Below are the records. Retype exactly the lines between the lines holding "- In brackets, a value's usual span" and "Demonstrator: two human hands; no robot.", inclusive.

**WORKING DATA**:
————

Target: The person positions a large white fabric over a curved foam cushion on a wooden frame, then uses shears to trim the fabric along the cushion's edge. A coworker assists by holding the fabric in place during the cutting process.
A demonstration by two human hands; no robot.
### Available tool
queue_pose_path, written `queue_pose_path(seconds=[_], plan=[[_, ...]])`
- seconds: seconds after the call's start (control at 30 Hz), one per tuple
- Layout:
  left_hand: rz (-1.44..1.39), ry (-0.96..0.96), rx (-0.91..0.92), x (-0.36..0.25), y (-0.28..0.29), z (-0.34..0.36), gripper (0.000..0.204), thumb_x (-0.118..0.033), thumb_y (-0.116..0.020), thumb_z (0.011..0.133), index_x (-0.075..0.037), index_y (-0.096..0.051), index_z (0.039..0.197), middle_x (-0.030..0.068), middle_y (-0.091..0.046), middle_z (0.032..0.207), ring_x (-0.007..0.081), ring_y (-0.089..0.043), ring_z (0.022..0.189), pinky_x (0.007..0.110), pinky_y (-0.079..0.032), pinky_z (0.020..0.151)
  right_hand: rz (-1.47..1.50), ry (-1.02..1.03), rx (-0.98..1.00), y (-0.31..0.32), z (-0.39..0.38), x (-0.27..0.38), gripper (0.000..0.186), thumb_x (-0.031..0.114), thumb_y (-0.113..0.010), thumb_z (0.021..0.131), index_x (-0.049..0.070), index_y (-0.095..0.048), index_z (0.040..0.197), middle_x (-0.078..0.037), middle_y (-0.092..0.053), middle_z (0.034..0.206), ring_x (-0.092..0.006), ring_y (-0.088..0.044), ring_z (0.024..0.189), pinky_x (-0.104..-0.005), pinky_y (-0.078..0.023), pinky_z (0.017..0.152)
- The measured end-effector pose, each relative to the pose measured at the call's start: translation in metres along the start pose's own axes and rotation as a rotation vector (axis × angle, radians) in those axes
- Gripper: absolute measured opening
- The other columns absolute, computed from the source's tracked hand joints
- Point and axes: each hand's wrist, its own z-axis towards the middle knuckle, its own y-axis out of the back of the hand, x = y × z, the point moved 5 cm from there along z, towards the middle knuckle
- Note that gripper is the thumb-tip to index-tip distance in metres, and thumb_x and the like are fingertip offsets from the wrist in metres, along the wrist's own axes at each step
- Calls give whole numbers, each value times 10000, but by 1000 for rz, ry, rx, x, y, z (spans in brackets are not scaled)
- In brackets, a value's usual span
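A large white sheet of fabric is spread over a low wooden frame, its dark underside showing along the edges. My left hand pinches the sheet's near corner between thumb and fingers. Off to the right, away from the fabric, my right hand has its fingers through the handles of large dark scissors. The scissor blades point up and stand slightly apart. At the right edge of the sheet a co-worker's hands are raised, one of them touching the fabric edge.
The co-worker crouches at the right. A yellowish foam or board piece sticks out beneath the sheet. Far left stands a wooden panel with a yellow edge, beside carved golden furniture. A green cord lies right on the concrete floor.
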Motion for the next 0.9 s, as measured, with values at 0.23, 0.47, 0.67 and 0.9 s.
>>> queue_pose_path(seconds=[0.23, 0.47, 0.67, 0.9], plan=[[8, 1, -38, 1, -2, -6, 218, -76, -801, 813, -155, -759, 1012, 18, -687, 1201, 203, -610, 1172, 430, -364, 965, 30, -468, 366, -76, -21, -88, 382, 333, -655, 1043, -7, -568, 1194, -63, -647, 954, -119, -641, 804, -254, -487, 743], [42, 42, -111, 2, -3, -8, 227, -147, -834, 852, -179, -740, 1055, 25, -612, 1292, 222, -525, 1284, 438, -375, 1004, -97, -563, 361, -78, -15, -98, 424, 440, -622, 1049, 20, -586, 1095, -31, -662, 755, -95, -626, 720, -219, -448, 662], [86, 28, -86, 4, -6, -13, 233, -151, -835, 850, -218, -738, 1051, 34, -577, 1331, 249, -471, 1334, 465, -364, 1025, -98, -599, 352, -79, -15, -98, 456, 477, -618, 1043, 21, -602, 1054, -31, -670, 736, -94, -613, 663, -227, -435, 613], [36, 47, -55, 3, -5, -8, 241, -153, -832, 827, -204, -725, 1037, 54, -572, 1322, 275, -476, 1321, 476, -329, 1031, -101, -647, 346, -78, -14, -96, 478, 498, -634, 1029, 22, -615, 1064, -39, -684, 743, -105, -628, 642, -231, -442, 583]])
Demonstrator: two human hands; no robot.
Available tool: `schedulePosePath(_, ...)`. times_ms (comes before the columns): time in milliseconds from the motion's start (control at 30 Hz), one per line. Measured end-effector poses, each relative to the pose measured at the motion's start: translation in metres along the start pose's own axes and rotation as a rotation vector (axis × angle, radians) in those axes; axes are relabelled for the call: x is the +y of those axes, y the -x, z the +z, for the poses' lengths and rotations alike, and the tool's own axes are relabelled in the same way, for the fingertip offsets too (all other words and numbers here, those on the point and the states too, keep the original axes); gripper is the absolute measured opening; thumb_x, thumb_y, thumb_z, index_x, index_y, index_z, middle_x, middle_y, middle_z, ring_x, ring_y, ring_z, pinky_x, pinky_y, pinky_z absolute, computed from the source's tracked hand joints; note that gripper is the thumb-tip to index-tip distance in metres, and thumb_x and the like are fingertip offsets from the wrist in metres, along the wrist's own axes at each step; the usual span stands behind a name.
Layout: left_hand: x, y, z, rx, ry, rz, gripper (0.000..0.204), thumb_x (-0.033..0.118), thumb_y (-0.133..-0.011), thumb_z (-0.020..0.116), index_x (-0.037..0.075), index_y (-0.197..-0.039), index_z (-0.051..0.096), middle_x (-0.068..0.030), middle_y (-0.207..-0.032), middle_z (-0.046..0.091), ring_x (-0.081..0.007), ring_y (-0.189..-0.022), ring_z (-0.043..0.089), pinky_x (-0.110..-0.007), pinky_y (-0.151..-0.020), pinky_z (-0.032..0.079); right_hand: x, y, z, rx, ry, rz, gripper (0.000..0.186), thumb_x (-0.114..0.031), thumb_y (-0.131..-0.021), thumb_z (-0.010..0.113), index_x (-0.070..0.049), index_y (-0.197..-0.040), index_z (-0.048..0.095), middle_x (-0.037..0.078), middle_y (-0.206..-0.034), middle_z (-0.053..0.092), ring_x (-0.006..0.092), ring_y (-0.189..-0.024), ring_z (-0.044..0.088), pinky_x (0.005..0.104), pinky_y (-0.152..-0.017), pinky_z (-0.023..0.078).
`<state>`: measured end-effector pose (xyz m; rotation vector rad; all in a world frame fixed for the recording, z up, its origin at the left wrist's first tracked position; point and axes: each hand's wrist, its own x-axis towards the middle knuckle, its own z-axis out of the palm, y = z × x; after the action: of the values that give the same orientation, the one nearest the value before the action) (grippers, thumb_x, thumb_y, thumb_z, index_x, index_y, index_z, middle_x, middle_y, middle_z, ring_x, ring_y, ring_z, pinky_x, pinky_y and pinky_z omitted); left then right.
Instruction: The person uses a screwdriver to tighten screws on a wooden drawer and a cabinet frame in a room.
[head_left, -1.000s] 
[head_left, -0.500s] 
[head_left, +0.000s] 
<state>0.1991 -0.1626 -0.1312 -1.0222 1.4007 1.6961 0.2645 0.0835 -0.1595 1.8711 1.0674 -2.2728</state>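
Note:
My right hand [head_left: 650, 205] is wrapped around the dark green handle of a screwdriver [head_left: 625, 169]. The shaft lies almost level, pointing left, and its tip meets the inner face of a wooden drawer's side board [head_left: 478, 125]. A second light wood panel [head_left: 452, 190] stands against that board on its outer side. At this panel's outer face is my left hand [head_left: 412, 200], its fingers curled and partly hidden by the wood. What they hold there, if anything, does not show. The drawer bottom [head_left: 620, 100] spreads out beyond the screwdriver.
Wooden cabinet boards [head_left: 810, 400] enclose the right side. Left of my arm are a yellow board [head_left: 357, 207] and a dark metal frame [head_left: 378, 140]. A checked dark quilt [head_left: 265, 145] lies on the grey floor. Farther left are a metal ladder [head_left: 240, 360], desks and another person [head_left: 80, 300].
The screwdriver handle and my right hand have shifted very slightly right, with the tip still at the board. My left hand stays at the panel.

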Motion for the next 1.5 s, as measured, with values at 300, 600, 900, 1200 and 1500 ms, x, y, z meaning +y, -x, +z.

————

**ANSWER BOX**:
- In brackets, a value's usual span
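A large white sheet of fabric is spread over a low wooden frame, its dark underside showing along the edges. My left hand pinches the sheet's near corner between thumb and fingers. Off to the right, away from the fabric, my right hand has its fingers through the handles of large dark scissors. The scissor blades point up and stand slightly apart. At the right edge of the sheet a co-worker's hands are raised, one of them touching the fabric edge.
The co-worker crouches at the right. A yellowish foam or board piece sticks out beneath the sheet. Far left stands a wooden panel with a yellow edge, beside carved golden furniture. A green cord lies right on the concrete floor.
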Motion for the next 0.9 s, as measured, with values at 0.23, 0.47, 0.67 and 0.9 s.
>>> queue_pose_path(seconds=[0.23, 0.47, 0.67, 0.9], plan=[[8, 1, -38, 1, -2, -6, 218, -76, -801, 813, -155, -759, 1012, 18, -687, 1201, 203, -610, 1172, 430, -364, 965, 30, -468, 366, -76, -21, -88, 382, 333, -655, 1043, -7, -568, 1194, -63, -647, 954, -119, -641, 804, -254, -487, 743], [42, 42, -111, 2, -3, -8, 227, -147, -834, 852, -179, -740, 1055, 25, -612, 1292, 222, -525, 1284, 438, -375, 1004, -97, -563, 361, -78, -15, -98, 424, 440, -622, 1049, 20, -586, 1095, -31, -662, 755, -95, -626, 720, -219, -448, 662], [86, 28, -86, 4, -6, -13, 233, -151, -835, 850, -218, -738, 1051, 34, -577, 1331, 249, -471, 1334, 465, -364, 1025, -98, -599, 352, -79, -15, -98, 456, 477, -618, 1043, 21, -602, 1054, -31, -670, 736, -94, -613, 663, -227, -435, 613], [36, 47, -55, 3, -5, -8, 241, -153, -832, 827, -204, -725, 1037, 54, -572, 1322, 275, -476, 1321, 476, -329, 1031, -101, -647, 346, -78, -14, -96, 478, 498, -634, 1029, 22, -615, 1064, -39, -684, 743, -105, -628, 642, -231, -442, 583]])
Demonstrator: two human hands; no robot.

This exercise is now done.